Default-deny peer-to-peer messaging for Elixir.

PeerNet gives you BEAM-distribution-shaped ergonomics — expose a named handler on one node, call it from another — between mutually-suspicious peers, with cryptographic identity, walkie-talkie delivery semantics, and no servers.

It is not a reimplementation of Erlang distribution. It coexists with disterl on the same node, on different ports, with a fundamentally different trust model: every handle is closed by default, and peers are addressed by their public key rather than their (host, port).

Status

Pre-release. All core layers are landed and tested:

  • Identity, Trust, Handlers, Frame
  • Noise XX handshake + ChaCha20-Poly1305 AEAD transport
  • Acceptor, Connection, per-instance supervision
  • Registry with auto-connect on discovery + auto-reconnect on disconnect
  • Discovery: behaviour + Manual + UDP reference impls
  • Liveness (app-level heartbeat)
  • BeamDist (asymmetric-trust RPC convenience)

See PLAN.md for the milestone history, CHANGELOG.md for the change log, and guides/protocol.md for the wire format specification. guides/cookbook.md has working patterns for common use cases.

Remaining before a Hex 0.1.0 release: documentation polish + a NetworkMonitor for IP-change events on mobile (the desktop / Nerves use cases work without it).

Why

The Erlang/Elixir ecosystem already has good answers to most communication problems:

  • BEAM distribution — perfect ergonomics, but trust is one shared cookie per cluster. Anyone with the cookie has a remote shell on every member. Fine for trusted infrastructure; unsafe between mutually-suspicious peers.
  • Phoenix Channels / WebSockets — safe, well-trodden, but client-server. Needs servers running somewhere; introduces a relay you must trust.
  • WebRTC, libp2p, Iroh — peer-to-peer, but heavyweight, not BEAM-native, and designed primarily for streaming or distributed-storage workloads.

PeerNet fills the gap: BEAM-native, safe by default, peer-to-peer.

Quick start

# In your supervision tree:
children = [
  {PeerNet, [data_dir: "/var/lib/myapp/peer_net"]}
]

# On every node — the "server" facet.
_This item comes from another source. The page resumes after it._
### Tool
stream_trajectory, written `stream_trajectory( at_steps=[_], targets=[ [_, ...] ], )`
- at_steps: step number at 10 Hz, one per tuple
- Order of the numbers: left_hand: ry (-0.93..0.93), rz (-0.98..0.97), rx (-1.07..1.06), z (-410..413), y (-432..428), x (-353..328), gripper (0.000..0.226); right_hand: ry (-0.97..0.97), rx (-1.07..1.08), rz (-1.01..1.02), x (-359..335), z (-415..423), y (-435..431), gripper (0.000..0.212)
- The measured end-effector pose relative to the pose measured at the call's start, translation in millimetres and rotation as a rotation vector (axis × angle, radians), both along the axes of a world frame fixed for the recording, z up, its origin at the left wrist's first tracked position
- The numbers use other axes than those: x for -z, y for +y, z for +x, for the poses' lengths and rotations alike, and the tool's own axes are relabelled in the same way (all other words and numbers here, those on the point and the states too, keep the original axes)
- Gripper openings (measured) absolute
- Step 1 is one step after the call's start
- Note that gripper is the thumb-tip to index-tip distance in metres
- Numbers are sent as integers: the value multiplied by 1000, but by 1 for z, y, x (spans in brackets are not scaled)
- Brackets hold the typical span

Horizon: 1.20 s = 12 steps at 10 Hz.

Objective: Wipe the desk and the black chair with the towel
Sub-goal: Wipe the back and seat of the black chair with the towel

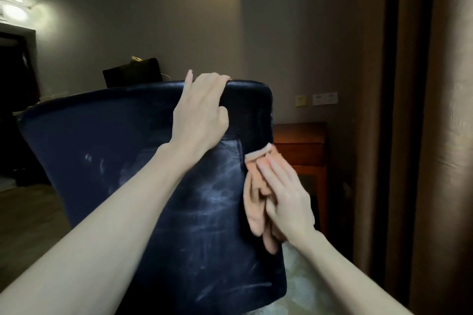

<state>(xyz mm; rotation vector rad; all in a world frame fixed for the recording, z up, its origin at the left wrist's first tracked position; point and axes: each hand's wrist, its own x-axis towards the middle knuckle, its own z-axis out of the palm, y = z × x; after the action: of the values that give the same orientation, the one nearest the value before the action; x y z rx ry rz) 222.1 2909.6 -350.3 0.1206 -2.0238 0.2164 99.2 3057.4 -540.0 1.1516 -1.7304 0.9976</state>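
Observation:
The back of the black chair (122, 156) fills the middle of the view, its dark leather marked with pale streaks and smears. My left hand (202, 112) grips the chair's top edge, fingers curled over it. My right hand (284, 194) presses a folded peach-coloured towel (253, 202) flat against the right side of the chair back, near its right edge. Part of the towel hangs below my palm. The desk is not clearly in view.
A wooden cabinet (302, 146) stands behind the chair on the right, below wall sockets (324, 99). A brown curtain (414, 110) hangs along the right side. A dark object (131, 73) sits behind the chair. Wooden floor (28, 217) lies at the left.

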Motion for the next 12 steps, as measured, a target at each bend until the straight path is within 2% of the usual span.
stream_trajectory(
  at_steps=[1, 2, 3, 4, 5, 6, 7, 8, 9, 10, 11, 12],
  targets=[
    [60, 50, 39, 5, 0, 1, 57, 62, 37, -148, -61, 9, 11, 91],
    [105, 83, 49, 14, 0, 5, 56, 156, 33, -217, -125, 25, 13, 89],
    [137, 137, 60, 22, -5, 9, 57, 236, 25, -105, -156, 30, -4, 78],
    [165, 201, 55, 29, -8, 8, 56, 307, 49, -9, -128, 26, -32, 67],
    [162, 230, 64, 36, -15, 8, 59, 298, 32, -17, -44, 17, -52, 51],
    [141, 226, 75, 41, -18, 11, 61, 229, 9, 190, 44, 21, -42, 51],
    [173, 242, 94, 39, -17, 12, 60, 198, -21, 414, 80, 19, -17, 63],
    [212, 241, 113, 35, -18, 16, 59, 214, -90, 439, 47, 19, 4, 66],
    [240, 225, 125, 34, -19, 19, 59, 194, -97, 148, -15, 20, 4, 60],
    [269, 213, 126, 33, -22, 21, 61, 279, -37, -90, -100, 34, 6, 45],
    [288, 181, 118, 35, -26, 23, 62, 403, 164, -195, -137, 37, -14, 37],
    [296, 165, 122, 36, -29, 25, 64, 333, 179, -183, -113, 28, -33, 44]
  ],
)
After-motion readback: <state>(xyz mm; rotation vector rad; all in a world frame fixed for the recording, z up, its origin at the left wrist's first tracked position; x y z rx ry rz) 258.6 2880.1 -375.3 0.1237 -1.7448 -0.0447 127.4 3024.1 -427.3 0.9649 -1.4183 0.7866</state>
Default-deny, opt-in expose.
PeerNet.expose(:chat, fn _from, %{text: text} ->
  IO.puts("got: #{text}")
  :ok
end)

# Discover peers on the local network:
PeerNet.list_peers()
#=> [%{pubkey: <<...>>, status: :online, last_seen: ~U[2026-...]}]

# Pair with a peer (out-of-band, e.g. via QR):
PeerNet.pair(peer_pubkey)

# Send a message — addressed by pubkey, not IP:
PeerNet.send(peer_pubkey, :chat, %{text: "hi"})

Threat model

PeerNet defends against:

  • Passive eavesdropping — Noise XX with ChaCha20-Poly1305 AEAD.
  • Active MITM — handshake verifies the peer's static key against the trust list before completing.
  • Replay — Noise nonces.
  • Atom-exhaustion attacks — incoming wire is decoded with :safe ETF.
  • Unsolicited execution — every handle is closed by default; nothing is reachable until explicitly expose'd.
  • Impersonation — Ed25519 signatures bind every message to its sender's pubkey.

PeerNet does not defend against:

  • Side-channel timing attacks.
  • Traffic analysis (a passive observer can see who talks to whom and when).
  • Trusted peers misbehaving — once you've added a pubkey to the trust list, you've vouched for it.
  • OS-level compromise of either endpoint.

BEAM distribution compatibility

PeerNet runs alongside regular Erlang distribution on the same node — they use different ports and don't conflict.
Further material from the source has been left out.